**Requirement:**
Would you please copy the part of the material below that opens with the line containing "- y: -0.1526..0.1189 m" and closes with the line containing "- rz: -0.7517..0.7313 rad"? Copy it exactly, and only it.

**Provided records:**
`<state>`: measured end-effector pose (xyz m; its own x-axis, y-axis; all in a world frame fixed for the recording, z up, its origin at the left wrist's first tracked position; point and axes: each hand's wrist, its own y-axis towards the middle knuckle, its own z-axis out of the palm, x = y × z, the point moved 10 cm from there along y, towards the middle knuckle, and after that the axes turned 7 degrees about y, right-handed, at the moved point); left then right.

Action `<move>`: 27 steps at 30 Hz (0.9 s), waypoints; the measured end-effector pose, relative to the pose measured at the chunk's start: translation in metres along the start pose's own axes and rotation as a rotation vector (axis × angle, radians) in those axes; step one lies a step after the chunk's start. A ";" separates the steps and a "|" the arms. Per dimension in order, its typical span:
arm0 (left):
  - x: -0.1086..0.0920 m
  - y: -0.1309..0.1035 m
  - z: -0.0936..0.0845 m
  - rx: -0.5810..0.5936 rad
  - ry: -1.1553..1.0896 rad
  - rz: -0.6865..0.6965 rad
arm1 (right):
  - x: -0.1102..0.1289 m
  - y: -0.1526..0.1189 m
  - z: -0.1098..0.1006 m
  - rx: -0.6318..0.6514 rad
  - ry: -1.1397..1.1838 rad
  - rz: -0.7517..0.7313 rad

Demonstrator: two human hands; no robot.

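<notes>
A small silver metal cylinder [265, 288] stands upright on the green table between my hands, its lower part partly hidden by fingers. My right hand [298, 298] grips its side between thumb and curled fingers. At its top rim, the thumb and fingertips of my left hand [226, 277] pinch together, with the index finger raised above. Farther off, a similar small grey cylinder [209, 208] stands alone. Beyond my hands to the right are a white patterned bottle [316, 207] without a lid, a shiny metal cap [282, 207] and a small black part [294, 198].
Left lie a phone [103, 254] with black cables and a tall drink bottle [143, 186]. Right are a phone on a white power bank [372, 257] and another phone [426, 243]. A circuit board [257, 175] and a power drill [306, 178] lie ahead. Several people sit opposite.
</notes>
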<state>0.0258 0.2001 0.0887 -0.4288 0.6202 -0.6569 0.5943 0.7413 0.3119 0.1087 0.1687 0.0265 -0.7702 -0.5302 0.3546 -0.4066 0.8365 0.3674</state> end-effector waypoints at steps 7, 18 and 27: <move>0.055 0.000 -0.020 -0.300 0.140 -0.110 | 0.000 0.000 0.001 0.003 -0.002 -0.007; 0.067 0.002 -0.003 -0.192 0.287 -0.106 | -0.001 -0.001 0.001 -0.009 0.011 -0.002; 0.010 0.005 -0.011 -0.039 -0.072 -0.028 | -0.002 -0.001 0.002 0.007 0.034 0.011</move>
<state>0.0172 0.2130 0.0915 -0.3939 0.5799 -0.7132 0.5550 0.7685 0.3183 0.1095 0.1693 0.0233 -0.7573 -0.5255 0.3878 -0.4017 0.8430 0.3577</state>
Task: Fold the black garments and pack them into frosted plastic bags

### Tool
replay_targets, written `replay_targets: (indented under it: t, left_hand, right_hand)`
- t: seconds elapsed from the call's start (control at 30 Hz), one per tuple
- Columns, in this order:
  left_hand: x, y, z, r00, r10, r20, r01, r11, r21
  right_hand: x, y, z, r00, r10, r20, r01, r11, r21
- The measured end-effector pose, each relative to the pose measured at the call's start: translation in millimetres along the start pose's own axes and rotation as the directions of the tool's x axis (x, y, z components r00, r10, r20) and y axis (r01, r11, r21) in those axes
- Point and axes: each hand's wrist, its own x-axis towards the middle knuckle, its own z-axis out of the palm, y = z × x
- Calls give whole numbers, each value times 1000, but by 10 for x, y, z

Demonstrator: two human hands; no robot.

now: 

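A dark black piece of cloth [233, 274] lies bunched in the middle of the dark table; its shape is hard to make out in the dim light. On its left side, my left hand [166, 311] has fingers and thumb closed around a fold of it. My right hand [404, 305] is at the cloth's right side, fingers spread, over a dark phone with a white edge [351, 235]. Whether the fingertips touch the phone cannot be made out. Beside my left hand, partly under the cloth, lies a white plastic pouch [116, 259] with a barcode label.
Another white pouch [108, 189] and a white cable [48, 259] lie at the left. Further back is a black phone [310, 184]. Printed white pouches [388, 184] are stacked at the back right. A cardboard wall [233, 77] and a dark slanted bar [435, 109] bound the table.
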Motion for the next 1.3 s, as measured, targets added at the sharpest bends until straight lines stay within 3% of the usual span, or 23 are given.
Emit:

**Reply:**
  - y: -0.1526..0.1189 m
  - z: -0.1098..0.1006 m
  - rx: -0.6318..0.6514 rad
  - ry: -1.1397..1.1838 rad
  - rz: -0.7517..0.7313 rad

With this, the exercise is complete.